*Work instruction*
With both ends included, transcribe exactly the records below from their first line to the line that contains "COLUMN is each".

*Given records*
Segment Open
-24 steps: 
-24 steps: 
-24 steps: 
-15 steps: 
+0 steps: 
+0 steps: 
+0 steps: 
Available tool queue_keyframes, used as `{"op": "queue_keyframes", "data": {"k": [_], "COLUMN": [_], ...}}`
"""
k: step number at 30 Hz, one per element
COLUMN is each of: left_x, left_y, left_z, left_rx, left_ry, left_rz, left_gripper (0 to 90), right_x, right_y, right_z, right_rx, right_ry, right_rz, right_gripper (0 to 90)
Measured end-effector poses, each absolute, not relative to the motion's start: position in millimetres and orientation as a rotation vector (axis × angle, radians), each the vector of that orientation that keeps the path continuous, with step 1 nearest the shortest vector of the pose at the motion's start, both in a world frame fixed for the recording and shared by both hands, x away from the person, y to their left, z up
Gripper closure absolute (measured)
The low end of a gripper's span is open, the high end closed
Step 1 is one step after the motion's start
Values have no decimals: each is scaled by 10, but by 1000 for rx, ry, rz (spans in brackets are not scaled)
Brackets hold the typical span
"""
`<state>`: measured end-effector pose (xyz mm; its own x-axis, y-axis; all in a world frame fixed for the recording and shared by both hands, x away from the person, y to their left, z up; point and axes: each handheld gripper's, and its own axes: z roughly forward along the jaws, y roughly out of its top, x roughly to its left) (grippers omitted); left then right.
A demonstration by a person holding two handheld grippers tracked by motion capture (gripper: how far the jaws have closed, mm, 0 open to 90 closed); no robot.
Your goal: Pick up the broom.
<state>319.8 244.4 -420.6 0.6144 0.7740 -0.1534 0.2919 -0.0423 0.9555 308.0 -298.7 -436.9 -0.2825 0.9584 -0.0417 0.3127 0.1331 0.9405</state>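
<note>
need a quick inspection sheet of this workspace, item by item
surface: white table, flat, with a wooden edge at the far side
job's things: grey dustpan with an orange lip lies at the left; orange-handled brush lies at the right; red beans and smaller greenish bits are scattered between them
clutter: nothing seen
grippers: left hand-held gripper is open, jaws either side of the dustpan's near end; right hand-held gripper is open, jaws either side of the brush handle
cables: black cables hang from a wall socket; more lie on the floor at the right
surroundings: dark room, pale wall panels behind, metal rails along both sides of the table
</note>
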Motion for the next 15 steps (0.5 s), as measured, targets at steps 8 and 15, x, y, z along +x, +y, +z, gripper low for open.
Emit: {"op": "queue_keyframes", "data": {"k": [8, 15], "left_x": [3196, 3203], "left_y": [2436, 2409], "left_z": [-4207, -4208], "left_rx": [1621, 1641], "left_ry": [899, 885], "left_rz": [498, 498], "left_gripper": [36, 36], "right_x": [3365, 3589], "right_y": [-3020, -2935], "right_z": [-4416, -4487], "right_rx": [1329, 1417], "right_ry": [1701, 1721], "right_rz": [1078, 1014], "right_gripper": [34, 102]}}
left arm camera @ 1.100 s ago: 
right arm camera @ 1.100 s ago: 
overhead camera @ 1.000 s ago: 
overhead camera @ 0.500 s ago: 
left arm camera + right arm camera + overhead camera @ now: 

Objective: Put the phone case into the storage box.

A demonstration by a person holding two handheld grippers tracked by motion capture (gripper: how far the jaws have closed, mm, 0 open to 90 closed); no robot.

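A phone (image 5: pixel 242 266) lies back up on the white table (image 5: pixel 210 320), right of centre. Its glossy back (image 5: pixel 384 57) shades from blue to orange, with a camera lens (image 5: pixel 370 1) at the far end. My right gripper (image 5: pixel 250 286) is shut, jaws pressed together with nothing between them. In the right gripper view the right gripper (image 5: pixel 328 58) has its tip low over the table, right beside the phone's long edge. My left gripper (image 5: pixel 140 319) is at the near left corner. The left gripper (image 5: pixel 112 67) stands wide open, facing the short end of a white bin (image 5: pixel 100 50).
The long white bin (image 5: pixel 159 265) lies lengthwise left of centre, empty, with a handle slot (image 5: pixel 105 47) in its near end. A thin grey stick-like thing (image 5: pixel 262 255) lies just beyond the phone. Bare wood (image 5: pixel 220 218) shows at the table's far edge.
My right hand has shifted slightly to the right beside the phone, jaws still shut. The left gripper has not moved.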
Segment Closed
*Reply to the exercise*
-24 steps: 
-24 steps: 
-24 steps: 
-15 steps: 
+0 steps: 
+0 steps: 
+0 steps: 
Available tool queue_keyframes, used as `{"op": "queue_keyframes", "data": {"k": [_], "COLUMN": [_], ...}}`
"""
k: step number at 30 Hz, one per element
COLUMN is each of: left_x, left_y, left_z, left_rx, left_ry, left_rz, left_gripper (0 to 90), right_x, right_y, right_z, right_rx, right_ry, right_rz, right_gripper (0 to 90)

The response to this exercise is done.